# Worth of a engine?



## tiger13 (May 4, 2012)

Hi guys
I have an engine that I would like to get an opinion as to what the value of it might be. I got it thinking I might use it for my Le Mans when I was restoring it but ended up keeping the original 326 in it. At this point I am confused as to even what it IS, I thought that it was a 400, but after having gone to the Wallace site, it seems the the (YH) on the machined pad would indicate it being a 455?? Perhaps those with more experience could chime in here? What I am looking to do is a guy that owns a body shop is looking for a Pontiac V8, any V8, to put in an old 52 Chief. He is going to take out the straight 6 so he can be able to drive it on the highway. He is willing to barter some of the painting costs for the engine if we can come to an agreed upon price. I really don't know what to ask for this, it is complete except for the intake and carburetor, but I have an aftermarket aluminum one for it, and it runs well.
Here are the numbers that I have off of it.
Block #481988
Number by the distributor 2D N F282
Head 4X
Machined pad 008224YH
Back corner of the cylinder head on the drivers side GM 11 4X

Any help with this is much appreciated and of course any guess as to a ball park value to put on it would also help
Thank you very much!


----------



## PontiacJim (Dec 29, 2012)

1974 400CI. 190HP. 8.0 compression. Worth? $300-$400.


----------



## oldskool (Apr 26, 2015)

It came with a 2-barrel carb. You say "it runs well". So, IF it is in good running condition. And that's all the guy wants, is a Pontiac engine in good running condition, then it could be worth more than $500, to him. 

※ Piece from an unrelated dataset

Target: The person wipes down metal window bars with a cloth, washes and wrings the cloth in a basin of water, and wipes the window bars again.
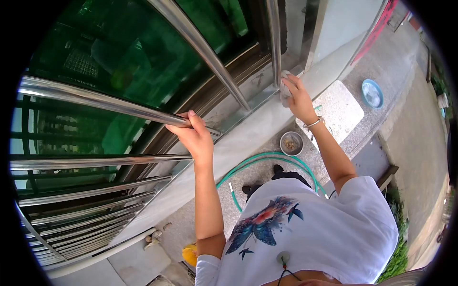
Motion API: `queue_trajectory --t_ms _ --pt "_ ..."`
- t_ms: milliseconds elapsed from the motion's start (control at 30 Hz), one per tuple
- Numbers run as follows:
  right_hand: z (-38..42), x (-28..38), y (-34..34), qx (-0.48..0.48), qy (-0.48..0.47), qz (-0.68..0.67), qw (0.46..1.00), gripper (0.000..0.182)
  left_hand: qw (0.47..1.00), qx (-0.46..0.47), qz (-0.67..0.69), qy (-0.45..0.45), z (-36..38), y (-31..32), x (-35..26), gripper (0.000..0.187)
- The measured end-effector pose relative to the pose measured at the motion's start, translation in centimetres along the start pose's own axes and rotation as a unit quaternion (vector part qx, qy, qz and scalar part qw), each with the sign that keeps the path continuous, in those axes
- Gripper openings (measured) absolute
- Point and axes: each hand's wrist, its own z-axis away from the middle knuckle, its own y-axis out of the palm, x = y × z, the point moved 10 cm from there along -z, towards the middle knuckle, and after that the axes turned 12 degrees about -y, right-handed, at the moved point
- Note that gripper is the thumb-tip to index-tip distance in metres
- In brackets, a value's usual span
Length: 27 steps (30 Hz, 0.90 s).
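Note:
My left hand [196,138] is wrapped round a shiny metal window bar [119,106] near its lower end. A pale grey cloth [286,90] is in my right hand [299,100], pressed against the sill edge at the foot of another metal bar [275,43]. Behind the bars is green-tinted window glass [109,57] in a dark frame. The metal sill rail [234,119] runs between my two hands. The fingers of my right hand partly cover the cloth.
Below are a green hose [257,156] looped around my feet, a metal bowl [291,143] with small pieces in it, and a pale board [339,112]. A blue basin [372,94] stands farther right. Green plants [397,238] grow by a paved strip.

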Motion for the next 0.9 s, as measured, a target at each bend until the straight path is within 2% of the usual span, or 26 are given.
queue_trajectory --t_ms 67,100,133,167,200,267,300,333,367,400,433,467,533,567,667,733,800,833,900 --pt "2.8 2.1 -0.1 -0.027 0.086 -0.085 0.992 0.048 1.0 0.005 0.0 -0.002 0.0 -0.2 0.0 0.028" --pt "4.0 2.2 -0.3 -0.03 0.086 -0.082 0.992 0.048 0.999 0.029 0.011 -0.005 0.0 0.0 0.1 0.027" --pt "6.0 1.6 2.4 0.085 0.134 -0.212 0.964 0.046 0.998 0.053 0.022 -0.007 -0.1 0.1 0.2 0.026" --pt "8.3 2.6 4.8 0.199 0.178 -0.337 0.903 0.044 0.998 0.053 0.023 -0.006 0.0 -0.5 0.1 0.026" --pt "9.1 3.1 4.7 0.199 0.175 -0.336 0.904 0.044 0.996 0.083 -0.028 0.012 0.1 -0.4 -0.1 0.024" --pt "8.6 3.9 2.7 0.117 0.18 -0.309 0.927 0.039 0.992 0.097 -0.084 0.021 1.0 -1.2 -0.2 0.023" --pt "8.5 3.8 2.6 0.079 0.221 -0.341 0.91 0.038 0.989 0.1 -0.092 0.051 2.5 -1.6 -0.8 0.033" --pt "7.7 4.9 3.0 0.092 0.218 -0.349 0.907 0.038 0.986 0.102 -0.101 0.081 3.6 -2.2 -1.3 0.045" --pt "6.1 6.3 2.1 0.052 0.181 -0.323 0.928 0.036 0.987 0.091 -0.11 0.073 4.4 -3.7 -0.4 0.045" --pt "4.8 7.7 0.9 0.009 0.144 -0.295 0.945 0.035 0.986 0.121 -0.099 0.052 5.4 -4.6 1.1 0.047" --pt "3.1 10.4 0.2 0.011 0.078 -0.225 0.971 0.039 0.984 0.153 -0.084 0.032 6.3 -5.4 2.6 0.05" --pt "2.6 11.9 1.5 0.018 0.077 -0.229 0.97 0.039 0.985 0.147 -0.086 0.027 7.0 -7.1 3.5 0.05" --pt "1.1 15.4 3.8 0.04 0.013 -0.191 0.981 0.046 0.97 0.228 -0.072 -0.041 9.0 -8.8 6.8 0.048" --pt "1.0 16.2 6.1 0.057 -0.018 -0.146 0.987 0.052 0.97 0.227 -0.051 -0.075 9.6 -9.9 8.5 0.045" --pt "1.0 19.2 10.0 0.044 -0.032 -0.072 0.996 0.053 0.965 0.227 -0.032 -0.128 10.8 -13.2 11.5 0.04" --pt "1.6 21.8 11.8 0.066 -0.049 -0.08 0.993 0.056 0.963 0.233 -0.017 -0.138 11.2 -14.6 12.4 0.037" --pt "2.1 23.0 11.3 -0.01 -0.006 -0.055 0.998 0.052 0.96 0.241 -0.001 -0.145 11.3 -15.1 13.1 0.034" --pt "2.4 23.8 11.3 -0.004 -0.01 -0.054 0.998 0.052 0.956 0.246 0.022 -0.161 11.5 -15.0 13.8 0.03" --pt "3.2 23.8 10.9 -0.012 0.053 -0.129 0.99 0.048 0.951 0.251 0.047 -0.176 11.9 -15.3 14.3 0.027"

But a good 481988 block is desirable, and is good for stroker builds. If it will bore .030 over, it should be worth $300-$400 easy. More in some areas, less in others, where they are more plentiful. 

They are getting harder to find in some areas, thus the prices can only go up.


----------



## BearGFR (Aug 25, 2008)

Something isn't lining up... F282 date code indicates June 28, 1972. Right on the line where it could be a very late model year 1972 or a very early model year 1973. 1972 YH would be a 455, but should also be block casting number 485428. 481988 is a 400, and a good 400 too, in both '72 and '73.\, but none of them show to be YH's. Are you positive that you've got the date, casting, and engine code numbers right?

Bear


----------



## Pinion head (Jan 3, 2015)

to reiterate what Bear is noting, a YH coded engine block dated F282 should be a late '72 model assembled as a 455 2bbl with 7L4 heads, block casting 485428. The 2bbl carb should be one of the large 2G's sought by many circle track racers, etc. No YH coded Pontiac engines for '73 models. 

Now, if the block is cast F28*3* then, it makes total sense, very early '74 production 400 2bbl with 4X heads...


----------



## oldskool (Apr 26, 2015)

PontiacJim said:


> 1974 400CI. 190HP. 8.0 compression...



If the block is a 481988 and has a code of YH, then this info that PJim posted is exactly what I found--regardless of what the date code is.

The 400 blocks that were sold in 1978 & '79 were all cast no later than 1977. At least, I have never read of anybody with a 400 black cast in '78.

So, maybe this 481988 block was cast in 1972, but was not installed in a car til the fall of '73, in a '74 model car. Maybe sales were down because of the Arab oil embargo, and they didn't need as many 400 blocks as they had thought, when they cast all the 400 blocks in '72. Lots of weird stuff happened on the assembly line. 

http://www.wallaceracing.com/enginesearch4.htm

http://www.classicalpontiac.com/cgi-bin/cp/global/engine.cgi

http://ronspontiacpage.com/reference-pages/1974.htm

http://www.wallaceracing.com/blockcastnum.htm


----------